- WHAT THIS TASK INVOLVES
Take the line containing "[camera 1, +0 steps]" and every line after it to the end of the records, and copy them exactly, excluding pictures.

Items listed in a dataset
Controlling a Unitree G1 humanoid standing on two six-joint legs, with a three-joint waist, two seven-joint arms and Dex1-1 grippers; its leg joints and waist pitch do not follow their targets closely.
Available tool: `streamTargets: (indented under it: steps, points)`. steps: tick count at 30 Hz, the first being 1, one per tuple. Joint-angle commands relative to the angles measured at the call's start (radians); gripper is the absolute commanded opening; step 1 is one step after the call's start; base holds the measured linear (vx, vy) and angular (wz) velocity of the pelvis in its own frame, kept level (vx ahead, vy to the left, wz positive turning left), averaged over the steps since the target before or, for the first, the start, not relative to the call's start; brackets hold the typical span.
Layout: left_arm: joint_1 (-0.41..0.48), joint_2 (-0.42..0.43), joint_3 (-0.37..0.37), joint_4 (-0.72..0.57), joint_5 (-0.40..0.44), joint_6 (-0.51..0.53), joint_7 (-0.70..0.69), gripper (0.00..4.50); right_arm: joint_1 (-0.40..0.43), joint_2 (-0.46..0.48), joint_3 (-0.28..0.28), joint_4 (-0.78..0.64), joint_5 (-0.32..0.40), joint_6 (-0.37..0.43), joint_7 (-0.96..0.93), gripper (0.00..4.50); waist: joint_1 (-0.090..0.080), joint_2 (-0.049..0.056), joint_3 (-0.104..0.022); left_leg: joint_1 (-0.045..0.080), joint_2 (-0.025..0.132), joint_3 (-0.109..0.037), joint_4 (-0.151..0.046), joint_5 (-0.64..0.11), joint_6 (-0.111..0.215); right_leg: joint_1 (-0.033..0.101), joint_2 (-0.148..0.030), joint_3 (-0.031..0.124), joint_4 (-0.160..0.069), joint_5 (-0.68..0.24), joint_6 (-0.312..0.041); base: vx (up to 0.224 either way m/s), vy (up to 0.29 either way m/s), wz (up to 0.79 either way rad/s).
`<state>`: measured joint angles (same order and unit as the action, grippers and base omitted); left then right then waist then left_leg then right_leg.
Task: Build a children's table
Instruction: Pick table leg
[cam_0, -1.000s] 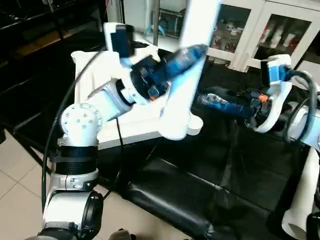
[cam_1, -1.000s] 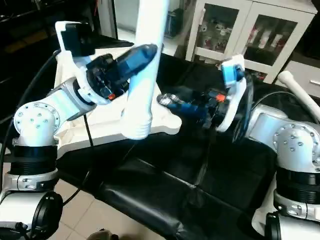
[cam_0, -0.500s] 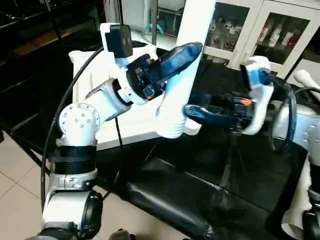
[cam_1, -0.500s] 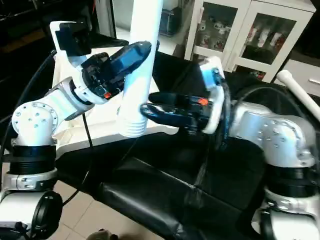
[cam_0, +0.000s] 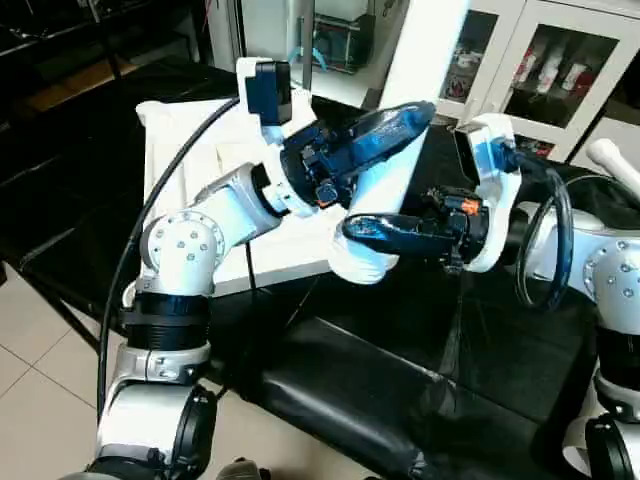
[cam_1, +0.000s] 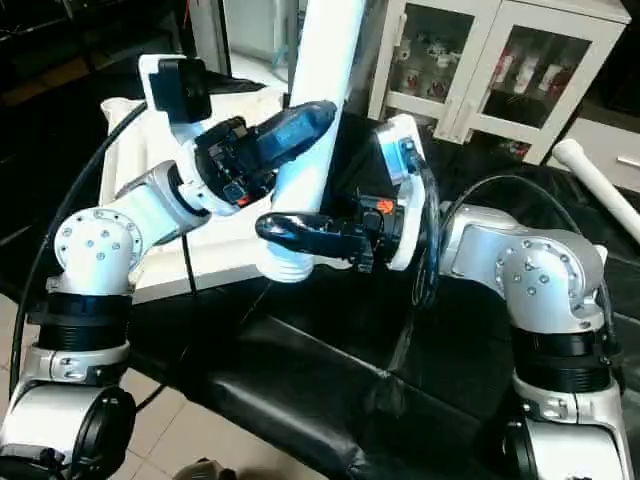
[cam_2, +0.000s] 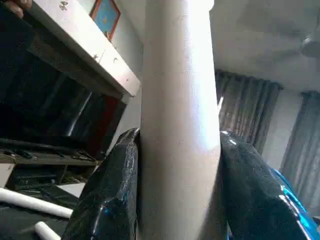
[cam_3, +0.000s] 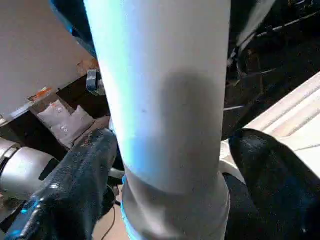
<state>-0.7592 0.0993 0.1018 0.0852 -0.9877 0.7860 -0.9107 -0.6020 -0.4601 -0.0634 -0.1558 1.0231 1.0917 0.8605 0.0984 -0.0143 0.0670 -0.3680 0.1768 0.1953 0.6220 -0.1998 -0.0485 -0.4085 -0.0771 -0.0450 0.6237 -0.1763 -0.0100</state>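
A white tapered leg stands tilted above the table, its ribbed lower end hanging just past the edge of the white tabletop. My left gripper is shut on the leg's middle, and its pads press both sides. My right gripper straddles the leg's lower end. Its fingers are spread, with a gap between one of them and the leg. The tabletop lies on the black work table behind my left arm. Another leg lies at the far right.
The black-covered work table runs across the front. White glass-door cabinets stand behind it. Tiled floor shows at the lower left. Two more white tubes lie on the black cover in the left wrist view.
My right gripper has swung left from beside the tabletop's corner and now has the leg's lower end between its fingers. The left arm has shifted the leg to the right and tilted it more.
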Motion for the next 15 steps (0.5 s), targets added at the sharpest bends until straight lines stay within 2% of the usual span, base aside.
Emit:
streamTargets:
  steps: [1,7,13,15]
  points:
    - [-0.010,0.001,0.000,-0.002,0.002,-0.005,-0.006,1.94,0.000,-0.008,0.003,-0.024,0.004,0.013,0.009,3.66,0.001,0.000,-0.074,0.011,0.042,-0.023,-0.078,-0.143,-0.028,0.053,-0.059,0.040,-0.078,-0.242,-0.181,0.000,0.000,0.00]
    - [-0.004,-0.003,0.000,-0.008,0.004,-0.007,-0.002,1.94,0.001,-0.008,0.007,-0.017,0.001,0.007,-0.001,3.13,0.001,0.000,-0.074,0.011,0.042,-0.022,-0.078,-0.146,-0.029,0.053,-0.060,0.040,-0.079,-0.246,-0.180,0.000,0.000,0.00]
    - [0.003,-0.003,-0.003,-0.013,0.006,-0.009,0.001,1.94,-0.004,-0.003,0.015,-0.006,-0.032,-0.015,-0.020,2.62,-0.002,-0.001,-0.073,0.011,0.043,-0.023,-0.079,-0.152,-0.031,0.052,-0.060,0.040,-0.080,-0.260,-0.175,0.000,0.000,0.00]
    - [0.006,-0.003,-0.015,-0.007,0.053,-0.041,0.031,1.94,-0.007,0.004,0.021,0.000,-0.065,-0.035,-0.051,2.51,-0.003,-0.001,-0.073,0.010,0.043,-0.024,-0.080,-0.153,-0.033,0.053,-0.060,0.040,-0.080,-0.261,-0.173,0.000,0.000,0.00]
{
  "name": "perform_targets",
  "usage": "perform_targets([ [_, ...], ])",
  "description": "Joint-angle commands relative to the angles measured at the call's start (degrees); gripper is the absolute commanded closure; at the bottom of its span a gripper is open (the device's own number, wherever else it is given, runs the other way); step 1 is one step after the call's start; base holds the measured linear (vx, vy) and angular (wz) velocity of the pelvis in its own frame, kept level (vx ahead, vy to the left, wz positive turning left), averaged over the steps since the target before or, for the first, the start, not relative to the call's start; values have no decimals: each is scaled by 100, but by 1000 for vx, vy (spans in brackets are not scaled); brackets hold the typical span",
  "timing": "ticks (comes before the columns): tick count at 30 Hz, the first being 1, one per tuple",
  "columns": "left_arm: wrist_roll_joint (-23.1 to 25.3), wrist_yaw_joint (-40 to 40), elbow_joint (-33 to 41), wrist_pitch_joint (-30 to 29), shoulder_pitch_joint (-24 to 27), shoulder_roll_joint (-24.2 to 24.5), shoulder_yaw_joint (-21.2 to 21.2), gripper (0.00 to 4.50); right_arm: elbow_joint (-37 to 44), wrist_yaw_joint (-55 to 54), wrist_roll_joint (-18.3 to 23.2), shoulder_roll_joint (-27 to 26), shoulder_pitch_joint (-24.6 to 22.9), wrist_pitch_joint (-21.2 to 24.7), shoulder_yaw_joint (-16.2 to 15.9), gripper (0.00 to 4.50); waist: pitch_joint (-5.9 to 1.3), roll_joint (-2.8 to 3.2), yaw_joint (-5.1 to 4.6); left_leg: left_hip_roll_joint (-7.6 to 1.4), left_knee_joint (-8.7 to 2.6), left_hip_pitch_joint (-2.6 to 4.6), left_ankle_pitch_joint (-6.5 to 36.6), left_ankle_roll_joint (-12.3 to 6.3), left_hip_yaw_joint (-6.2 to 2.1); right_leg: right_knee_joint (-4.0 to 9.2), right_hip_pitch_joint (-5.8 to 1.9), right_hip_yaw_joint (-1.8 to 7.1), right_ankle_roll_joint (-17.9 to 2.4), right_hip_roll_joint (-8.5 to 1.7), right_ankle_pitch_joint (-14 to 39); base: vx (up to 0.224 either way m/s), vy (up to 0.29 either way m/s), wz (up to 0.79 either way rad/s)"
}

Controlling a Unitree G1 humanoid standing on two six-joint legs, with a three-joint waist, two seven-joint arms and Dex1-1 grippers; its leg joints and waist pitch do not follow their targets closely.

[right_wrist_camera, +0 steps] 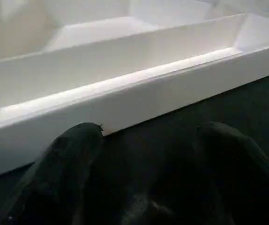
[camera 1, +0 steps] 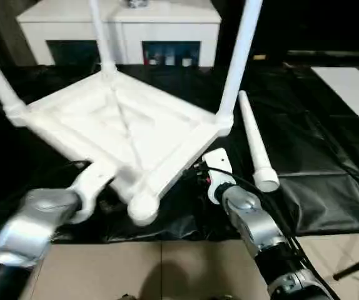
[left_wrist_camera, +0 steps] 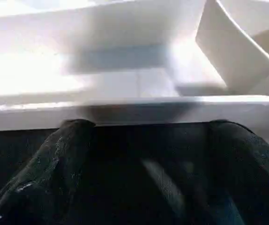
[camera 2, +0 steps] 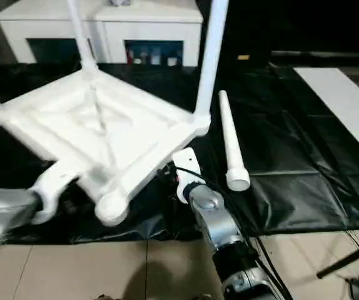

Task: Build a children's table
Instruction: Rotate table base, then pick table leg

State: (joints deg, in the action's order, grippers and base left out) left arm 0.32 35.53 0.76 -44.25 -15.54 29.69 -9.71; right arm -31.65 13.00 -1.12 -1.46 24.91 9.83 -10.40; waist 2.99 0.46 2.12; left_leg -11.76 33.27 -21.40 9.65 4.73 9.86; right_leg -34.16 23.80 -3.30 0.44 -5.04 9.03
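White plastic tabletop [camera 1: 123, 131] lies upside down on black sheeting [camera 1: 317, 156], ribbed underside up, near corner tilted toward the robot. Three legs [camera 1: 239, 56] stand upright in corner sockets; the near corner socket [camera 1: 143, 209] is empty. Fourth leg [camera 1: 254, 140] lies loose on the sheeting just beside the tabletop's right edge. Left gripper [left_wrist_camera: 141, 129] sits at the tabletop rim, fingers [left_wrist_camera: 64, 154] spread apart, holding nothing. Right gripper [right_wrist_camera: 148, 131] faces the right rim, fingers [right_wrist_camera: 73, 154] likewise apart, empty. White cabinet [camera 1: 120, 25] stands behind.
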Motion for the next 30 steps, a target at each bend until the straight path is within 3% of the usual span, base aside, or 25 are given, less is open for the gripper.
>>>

- ANSWER TO THIS EXERCISE
[camera 1, +0 steps] 
[left_wrist_camera, +0 steps] 
[camera 2, +0 steps] 

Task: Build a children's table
Instruction: Rotate table base, then pick table leg

State: (joints deg, in the action's order, grippers and base left out) left arm 0.32 35.53 0.76 -44.25 -15.54 29.69 -9.71; right arm -31.65 13.00 -1.12 -1.46 24.91 9.83 -10.40; waist 2.99 0.46 2.12; left_leg -11.76 33.27 -21.40 9.65 4.73 9.86; right_leg -34.16 23.80 -3.30 0.44 -5.04 9.03
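White plastic tabletop [camera 1: 123, 131] lies upside down on black sheeting [camera 1: 317, 156], ribbed underside up, near corner tilted toward the robot. Three legs [camera 1: 239, 56] stand upright in corner sockets; the near corner socket [camera 1: 143, 209] is empty. Fourth leg [camera 1: 254, 140] lies loose on the sheeting just beside the tabletop's right edge. Left gripper [left_wrist_camera: 141, 129] sits at the tabletop rim, fingers [left_wrist_camera: 64, 154] spread apart, holding nothing. Right gripper [right_wrist_camera: 148, 131] faces the right rim, fingers [right_wrist_camera: 73, 154] likewise apart, empty. White cabinet [camera 1: 120, 25] stands behind.
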Motion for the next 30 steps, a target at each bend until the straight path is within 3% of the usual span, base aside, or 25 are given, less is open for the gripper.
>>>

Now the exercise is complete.